Tl;Dr A well written proposal from Bitcoin Unlimited's chief scientist turns out to have various errors and mistaken assumptions, in this post I will try to open the dialogue with Peter in order to create deeper understanding of the issues and where I explain how I see problems in his proposal.

The chief scientist of Bitcoin Unlimited made a proposal to change the Bitcoin Cash consensus rules yesterday. In very short it would use an existing idea of UTXO commitments but change it slightly to force miners to finish validating a previous block before they could start mining one on top. The intention is two fold: to remove header-first mining, something Peter states is a problem. Second, it would make the validation performance directly impact the miners profitability. He deduced that this would lead more funds to flow towards validation infrastructure work, such as Bitcoin Unlimited does.

Personal disclaimer: I am the founder of Flowee which is a series of applications to build infrastructure for Bitcoin Cash. One of those projects is The Hub, a validating node. The Hub is known for its fast validation infrastructure and capability to process huge blocks.

There are various topics I'd like to address where the proposal makes an error in judgement. Lets start with the economic one:

Peter observed in his article that with proof of work (PoW) as a concept to earn money through mining, the hardware to do this work has improved dramatically in efficiency over the last 10 years. He cites a million times improvement. I don't doubt these numbers.

The improvement of PoW is reason to lament the lack of the same kind of improvements on validation speed. There is an assumption that the main missing point was the positive feedback loop which is what Peter wants to introduce.

This logic assumes that the PoW loop is essentially powered by the same drive as the validation speed, but this is not the case. The PoW improvements come from miners having to replace their mining equipment regularly. The reason they have to do so is directly linked to the total money flow of mining. And this is based on two ingredients: the mining reward and the price of the coin.

For most of the lifetime of Bitcoin the price of the coin has been entirely speculative. The price does not reflect the value delivered to the network, it reflects the value people expect it to have in some time in the future when more people use it. Specifically: the market value of all Sha256-coins is quite a lot higher than the utility-value. The market is always trying to be ahead of the actual generated value. This market-value, however, is immediately translated into profit that can be used to buy more and better mining hardware.

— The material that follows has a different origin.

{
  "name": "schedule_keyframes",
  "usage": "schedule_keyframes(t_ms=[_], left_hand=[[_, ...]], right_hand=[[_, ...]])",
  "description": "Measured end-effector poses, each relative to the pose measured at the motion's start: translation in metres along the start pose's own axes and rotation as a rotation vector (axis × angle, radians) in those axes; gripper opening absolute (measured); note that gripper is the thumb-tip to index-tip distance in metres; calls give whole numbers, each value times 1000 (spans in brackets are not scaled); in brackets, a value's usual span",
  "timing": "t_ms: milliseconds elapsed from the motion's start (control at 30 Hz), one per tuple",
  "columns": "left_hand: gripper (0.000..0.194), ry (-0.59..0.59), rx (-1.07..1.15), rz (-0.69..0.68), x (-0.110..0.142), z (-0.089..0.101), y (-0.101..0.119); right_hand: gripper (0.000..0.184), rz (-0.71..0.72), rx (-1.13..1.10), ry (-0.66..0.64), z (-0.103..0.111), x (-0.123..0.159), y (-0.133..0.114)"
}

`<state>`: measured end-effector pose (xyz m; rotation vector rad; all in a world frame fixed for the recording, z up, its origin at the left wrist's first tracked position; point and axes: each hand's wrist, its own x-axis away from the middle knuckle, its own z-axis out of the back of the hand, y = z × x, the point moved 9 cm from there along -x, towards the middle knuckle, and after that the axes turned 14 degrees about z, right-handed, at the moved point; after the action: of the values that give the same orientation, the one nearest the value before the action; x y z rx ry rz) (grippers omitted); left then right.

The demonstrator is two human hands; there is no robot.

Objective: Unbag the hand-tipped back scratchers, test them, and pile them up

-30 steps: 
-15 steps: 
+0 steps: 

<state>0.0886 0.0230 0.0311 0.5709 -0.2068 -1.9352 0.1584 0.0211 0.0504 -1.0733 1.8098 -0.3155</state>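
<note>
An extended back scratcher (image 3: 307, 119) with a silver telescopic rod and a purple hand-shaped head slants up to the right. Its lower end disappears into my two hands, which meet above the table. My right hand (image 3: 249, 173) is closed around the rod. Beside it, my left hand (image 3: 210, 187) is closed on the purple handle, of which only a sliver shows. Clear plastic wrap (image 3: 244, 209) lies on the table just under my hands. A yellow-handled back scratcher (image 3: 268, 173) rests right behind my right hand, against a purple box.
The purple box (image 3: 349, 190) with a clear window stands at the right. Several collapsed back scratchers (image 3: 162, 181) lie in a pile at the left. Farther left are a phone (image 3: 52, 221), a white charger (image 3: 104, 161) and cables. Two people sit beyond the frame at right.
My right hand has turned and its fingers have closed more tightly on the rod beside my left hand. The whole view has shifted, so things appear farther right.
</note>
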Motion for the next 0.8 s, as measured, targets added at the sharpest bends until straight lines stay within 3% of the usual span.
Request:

In short, the speculative price fueled the market for better mining hardware. The million time increase we have seen in performance is fueled by this same speculation.

None of this is really relevant to the area where Peter is aiming to improve things: validation speed. There is no incentive to improve things for blocks smaller than 2MB. No matter how valuable the coin is, the software will be able to validate such blocks in very short time.

The main ingredient that will drive validation architecture improvements is block-size. When block-size increases the validation speed becomes more relevant. It is worth pointing out that Peters idea is still tied to this exact same limitation. Without block sizes dramatically increasing his idea will have no effect either.

Technically it doesn't actually work

The basic idea that Peter made was to force UTXO commitment calculation to be finished before the block can be mined. He implied that he thinks validation is to be finished. But if you take a moment you will realize that when there is a profit motive involved where miners are incentivized to work around the normal way of things. It is pretty simple and much faster to write code that calculates the UTXO commitment without doing any validation. Then starting to do header-first mining and proceed to the more costly part of validation.

His suggestion doesn't actually reach the goal he wants to reach. Indeed, it will actually add a new step that has to be completed before the validation starts, which makes the miner take even longer before he can start mining on a fully validated block.

At best this proposal forces the miner to download all the transactions or the transaction-IDs, it wont affect validation.

What problem is this meant to solve?

The idea of UTXO-commitments do not themselves have any requirements on validation speed. We can have commitments without the added burden on the miner. Simple solution is to make the commitment recorded be from 100 blocks ago. The proposal intentionally uses commitments to create a higher cost to validate then there has to be.

If we ignore the plea to get developers paid in order to fix this introduced problem, we are left with the question of how header-first mining is an issue. Is it really that severe that the incentives need to be fixed? It turns out that, no its not.

Header-first mining is the principle that a miner first gets a block-header, which takes no time at all to validate, and only some time later the entire block which takes a measurable time to validate.

The moment a miner validates the new block header he is aware that he lost the block race for that block and continuing to try to mine one is most likely not going to give him any profit, whereas the cost of electricity will be substantial.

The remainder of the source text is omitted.